Chinese indie rock band Miserable Faith is about to release a charity music video to raise awareness about village doctors. The band's popularity has endured since its inception over two decades ago. We caught up with them during one of their recent tours in northwest China's Xinjiang Uygur Autonomous Region, where they talked about their musical journey and more.
As one of China's leading rock bands, Miserable Faith has been inspiring generations of Chinese rock fans since its inception in 1999. The band adopted the symbol of Nezha, the rebellious boy god from Chinese mythology. The image has stayed with them from the hard rock of their youthful days to their more mellow, world-music-infused tracks in later years.
For the band's frontman Gao Hu, he discovered not just rebellion in the spirit of rock music but also love. He told CGTN that when he first listened to rock music, he liked the power and resistance it brought about.
"But gradually, especially when I was at an all-time low, I could feel the warmth, love and that all-embracing element that rock music has," Gao said.
The band has spent a lot of time on the road, touring cities big and small across the country. Gao said nothing compares to the feeling when playing for a live audience and the unpredictable situation that allows them to improvise a little bit.
Gao recalled that the power went off in the middle of their performance in Urumqi when the band was about to play "Don't Stop My Music." So they just did an unplugged version, and everyone joined in because they knew the song so well.
"Right when we finished the song, the power went back on. If you didn't know the backstory, you would have thought that it was planned that way," he said.
From their metal-hardcore rock origins, the four-piece band has evolved, integrating new literary and musical elements into their brand of rock. The 2008 album "Don't Stop My Music" was inspired by American novelist Jack Kerouac's novel "On the Road." Their 2014 album "May Love Be Without Worries" combined world music and reggae.
The band has always risen to new challenges.

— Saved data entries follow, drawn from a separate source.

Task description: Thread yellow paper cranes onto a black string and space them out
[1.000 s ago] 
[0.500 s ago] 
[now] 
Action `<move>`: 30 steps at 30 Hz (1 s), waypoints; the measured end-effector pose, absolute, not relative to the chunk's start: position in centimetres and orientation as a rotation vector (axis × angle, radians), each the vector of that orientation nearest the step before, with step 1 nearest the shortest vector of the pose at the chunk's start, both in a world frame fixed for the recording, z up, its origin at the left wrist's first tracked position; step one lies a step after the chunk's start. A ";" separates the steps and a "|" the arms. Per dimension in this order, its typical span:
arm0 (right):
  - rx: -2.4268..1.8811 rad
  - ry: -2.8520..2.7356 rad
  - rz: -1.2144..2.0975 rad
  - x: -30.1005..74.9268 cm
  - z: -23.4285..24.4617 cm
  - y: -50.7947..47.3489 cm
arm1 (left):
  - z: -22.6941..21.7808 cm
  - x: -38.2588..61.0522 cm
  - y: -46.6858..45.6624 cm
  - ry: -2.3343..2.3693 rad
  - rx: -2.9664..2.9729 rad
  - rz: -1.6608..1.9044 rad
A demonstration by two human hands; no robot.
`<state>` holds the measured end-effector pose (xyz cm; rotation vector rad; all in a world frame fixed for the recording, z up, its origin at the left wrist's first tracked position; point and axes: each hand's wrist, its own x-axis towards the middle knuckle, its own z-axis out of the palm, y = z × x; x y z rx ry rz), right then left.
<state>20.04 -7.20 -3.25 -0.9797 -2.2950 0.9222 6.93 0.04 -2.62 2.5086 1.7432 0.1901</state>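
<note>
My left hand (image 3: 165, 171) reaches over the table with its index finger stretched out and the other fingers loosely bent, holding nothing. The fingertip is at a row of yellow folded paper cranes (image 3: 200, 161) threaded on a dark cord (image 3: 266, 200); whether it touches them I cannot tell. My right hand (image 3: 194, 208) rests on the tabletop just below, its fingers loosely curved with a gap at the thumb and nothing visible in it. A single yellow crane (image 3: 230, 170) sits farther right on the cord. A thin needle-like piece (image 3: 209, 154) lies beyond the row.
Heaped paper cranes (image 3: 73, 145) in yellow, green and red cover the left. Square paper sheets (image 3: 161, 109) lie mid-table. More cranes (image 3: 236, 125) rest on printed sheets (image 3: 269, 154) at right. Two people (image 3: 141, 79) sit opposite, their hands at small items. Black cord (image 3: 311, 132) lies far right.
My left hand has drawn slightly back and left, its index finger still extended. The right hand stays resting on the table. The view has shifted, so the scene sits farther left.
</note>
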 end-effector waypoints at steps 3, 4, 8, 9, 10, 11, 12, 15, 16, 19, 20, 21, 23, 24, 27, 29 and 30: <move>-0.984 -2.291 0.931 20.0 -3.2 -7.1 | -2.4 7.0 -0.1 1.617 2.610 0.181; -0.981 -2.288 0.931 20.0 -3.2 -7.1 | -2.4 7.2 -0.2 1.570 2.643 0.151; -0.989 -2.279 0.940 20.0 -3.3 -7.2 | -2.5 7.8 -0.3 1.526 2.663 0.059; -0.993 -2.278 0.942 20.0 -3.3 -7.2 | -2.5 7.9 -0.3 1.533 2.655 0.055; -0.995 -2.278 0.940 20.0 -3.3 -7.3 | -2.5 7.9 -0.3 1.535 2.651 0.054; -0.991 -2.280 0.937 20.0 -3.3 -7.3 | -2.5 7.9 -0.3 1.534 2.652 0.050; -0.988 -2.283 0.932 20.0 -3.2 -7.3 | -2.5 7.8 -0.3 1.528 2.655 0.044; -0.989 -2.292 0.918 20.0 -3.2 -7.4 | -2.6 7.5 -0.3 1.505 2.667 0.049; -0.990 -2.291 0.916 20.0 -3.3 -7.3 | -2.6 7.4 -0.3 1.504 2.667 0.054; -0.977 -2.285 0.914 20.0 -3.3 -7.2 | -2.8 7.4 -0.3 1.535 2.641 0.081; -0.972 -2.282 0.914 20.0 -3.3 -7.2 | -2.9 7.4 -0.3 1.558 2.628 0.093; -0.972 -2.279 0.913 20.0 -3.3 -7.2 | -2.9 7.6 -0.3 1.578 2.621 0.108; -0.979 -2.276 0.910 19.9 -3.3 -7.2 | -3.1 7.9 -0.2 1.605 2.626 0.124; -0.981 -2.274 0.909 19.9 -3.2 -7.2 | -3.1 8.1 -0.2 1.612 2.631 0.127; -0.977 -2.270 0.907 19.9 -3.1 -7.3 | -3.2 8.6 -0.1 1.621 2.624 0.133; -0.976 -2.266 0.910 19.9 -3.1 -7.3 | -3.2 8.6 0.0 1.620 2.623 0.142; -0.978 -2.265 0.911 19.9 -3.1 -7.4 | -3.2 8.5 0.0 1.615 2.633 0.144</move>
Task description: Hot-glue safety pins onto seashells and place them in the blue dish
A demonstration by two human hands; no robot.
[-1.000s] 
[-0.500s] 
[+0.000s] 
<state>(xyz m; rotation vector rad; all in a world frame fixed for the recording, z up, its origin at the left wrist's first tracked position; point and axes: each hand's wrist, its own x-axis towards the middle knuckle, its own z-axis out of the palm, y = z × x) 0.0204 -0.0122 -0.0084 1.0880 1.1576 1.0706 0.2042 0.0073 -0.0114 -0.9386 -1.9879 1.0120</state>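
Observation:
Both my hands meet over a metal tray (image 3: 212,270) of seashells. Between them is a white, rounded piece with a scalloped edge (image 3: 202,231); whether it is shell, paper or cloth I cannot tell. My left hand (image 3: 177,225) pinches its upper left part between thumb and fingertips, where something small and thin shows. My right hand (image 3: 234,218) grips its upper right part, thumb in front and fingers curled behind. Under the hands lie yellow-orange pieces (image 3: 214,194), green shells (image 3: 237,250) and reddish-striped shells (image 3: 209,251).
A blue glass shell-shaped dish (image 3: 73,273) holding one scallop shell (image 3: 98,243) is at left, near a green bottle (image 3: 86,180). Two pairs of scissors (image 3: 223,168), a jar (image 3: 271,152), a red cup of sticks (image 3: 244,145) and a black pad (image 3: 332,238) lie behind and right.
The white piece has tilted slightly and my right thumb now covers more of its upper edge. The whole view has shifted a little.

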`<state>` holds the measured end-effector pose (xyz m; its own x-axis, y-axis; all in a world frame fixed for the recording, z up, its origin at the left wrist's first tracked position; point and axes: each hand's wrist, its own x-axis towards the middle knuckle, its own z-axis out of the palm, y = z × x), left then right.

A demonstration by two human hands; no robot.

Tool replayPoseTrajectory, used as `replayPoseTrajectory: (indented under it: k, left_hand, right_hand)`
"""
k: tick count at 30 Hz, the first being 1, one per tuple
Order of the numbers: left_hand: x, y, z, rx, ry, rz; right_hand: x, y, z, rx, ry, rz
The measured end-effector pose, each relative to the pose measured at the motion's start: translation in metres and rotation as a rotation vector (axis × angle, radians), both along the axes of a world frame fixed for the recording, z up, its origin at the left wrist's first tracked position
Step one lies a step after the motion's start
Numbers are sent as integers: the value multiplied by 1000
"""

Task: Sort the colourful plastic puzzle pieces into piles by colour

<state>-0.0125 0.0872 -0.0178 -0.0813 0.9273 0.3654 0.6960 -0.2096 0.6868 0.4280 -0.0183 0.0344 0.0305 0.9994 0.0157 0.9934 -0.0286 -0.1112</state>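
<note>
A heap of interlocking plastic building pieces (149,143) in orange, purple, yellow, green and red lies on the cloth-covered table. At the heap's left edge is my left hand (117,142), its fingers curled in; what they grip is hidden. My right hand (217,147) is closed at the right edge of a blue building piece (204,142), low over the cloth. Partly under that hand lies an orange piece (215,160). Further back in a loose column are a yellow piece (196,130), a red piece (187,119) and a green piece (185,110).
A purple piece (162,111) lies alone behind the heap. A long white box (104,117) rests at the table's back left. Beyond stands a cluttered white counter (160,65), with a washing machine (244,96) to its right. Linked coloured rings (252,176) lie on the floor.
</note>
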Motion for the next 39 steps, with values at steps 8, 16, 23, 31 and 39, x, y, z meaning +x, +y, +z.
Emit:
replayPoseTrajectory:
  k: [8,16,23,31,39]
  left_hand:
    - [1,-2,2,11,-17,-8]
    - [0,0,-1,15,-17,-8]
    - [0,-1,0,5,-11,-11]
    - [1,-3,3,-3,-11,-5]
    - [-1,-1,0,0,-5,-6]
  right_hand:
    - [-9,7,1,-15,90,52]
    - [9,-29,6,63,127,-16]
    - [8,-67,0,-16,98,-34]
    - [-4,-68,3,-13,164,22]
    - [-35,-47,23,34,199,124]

In 2018, they wrote a song for the English football club Wolverhampton Wanderers, commonly known as Wolves, on its rise to the super-rich English Premier League.
"In a way, music and football are the same. They require teamwork and the spirit of persistence," Zhang Jing, the band's bassist, said.

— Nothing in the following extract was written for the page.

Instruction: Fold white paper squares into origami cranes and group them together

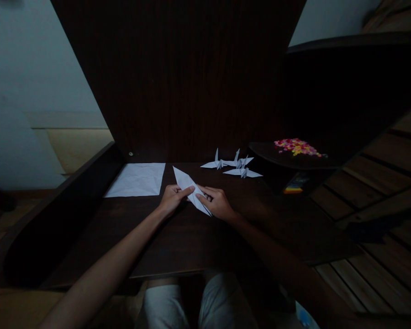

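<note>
A long, diamond-shaped piece of folded white paper [187,181] is held slantwise above the dark desk, one point toward the back and the other toward me. My left hand [173,197] grips its left edge, the thumb lying across the top face. From the right, my right hand [217,201] pinches the lower half with its thumb on top. The fingers beneath the paper are partly hidden. Beyond my hands stand several finished paper cranes [242,172] in a small group.
White paper sheets [137,179] lie at the desk's [178,249] back left. On a raised corner shelf [267,151] at right sits a pile of small pink, red and yellow pieces [299,147]. A raised side panel [55,214] borders the left, and a tall dark panel [192,82] the back.
</note>
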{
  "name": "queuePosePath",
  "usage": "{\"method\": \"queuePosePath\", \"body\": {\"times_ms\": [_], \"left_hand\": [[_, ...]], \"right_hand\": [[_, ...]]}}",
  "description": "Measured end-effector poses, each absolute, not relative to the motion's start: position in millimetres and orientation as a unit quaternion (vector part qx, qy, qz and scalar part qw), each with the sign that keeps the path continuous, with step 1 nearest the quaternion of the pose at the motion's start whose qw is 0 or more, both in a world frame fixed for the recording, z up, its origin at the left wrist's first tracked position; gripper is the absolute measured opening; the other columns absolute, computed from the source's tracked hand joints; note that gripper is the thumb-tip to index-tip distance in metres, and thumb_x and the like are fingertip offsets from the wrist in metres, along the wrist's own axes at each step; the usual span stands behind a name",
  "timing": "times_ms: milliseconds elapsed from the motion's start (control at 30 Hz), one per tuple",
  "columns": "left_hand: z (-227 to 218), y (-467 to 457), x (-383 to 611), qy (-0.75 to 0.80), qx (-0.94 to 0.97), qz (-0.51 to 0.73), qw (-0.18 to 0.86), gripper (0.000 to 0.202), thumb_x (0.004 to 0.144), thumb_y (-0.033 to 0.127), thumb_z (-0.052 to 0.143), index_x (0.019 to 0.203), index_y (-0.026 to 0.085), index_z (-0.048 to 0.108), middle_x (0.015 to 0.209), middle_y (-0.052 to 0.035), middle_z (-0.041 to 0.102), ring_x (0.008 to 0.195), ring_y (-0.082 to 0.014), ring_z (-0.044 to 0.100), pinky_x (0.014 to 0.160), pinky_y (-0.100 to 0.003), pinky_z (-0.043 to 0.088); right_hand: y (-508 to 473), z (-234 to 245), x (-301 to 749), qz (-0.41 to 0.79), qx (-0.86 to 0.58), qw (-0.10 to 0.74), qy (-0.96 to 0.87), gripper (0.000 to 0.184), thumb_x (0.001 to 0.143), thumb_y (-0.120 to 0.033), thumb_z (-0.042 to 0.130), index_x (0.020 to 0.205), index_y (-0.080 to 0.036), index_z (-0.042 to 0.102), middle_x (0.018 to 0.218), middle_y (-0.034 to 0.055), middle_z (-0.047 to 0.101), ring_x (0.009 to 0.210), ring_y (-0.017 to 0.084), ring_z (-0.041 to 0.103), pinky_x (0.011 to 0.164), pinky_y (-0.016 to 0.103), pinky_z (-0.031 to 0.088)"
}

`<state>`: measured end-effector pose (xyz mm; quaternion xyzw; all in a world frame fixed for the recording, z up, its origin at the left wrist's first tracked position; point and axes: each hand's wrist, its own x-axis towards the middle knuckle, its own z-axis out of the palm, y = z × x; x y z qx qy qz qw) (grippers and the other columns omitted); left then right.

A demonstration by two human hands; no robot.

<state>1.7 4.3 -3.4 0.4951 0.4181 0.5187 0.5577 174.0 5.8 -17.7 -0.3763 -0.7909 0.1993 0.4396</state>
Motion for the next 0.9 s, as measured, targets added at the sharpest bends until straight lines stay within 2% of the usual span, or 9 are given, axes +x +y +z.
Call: {"method": "queuePosePath", "body": {"times_ms": [400,500,667,900], "left_hand": [[-12.1,10.0,-0.6,0.431,0.502,0.525,0.535,0.028,0.061,0.037,0.079,0.067,0.011,0.071,0.065,-0.0049,0.069,0.06,-0.0156,0.061,0.061,-0.027,0.046],[-11.3,9.4,-0.8,0.437,0.502,0.529,0.527,0.028,0.06,0.038,0.079,0.064,0.011,0.07,0.063,-0.0045,0.069,0.059,-0.0154,0.061,0.059,-0.026,0.046],[-7.4,6.0,1.2,0.44,0.51,0.514,0.531,0.028,0.061,0.039,0.078,0.066,0.012,0.072,0.066,-0.0051,0.07,0.059,-0.0158,0.061,0.058,-0.026,0.045],[-5.8,5.7,6.3,0.443,0.499,0.513,0.54,0.031,0.064,0.043,0.075,0.06,0.013,0.07,0.061,-0.0039,0.068,0.054,-0.0143,0.058,0.052,-0.025,0.044]], "right_hand": [[5.1,-20.4,173.7,0.238,-0.364,0.45,-0.78,0.039,0.085,-0.037,0.054,0.115,-0.014,0.066,0.084,0.0054,0.069,0.064,0.014,0.054,0.061,0.026,0.044],[4.3,-20.6,172.3,0.248,-0.367,0.451,-0.775,0.039,0.084,-0.037,0.055,0.114,-0.014,0.066,0.08,0.0049,0.068,0.062,0.013,0.053,0.06,0.026,0.044],[3.8,-18.6,170.8,0.263,-0.388,0.471,-0.747,0.034,0.078,-0.038,0.063,0.102,-0.015,0.072,0.065,0.0025,0.06,0.053,0.01,0.045,0.049,0.023,0.038],[5.0,-17.5,171.2,0.233,-0.397,0.477,-0.749,0.034,0.079,-0.038,0.062,0.101,-0.015,0.072,0.063,0.0018,0.059,0.053,0.011,0.045,0.051,0.024,0.04]]}}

Gao joked that it's strange that people who like rock also watch football and those who like hip hop dig basketball.
While other rock bands break up or re-group, why has Miserable Faith endured? For Gao, the answer is that they complement each other.
"Through the years, our characters and the way we do music are all in line. And that's what sets us apart from commercial bands."
Gao says as long as the four of them stay together, the future holds infinite possibilities.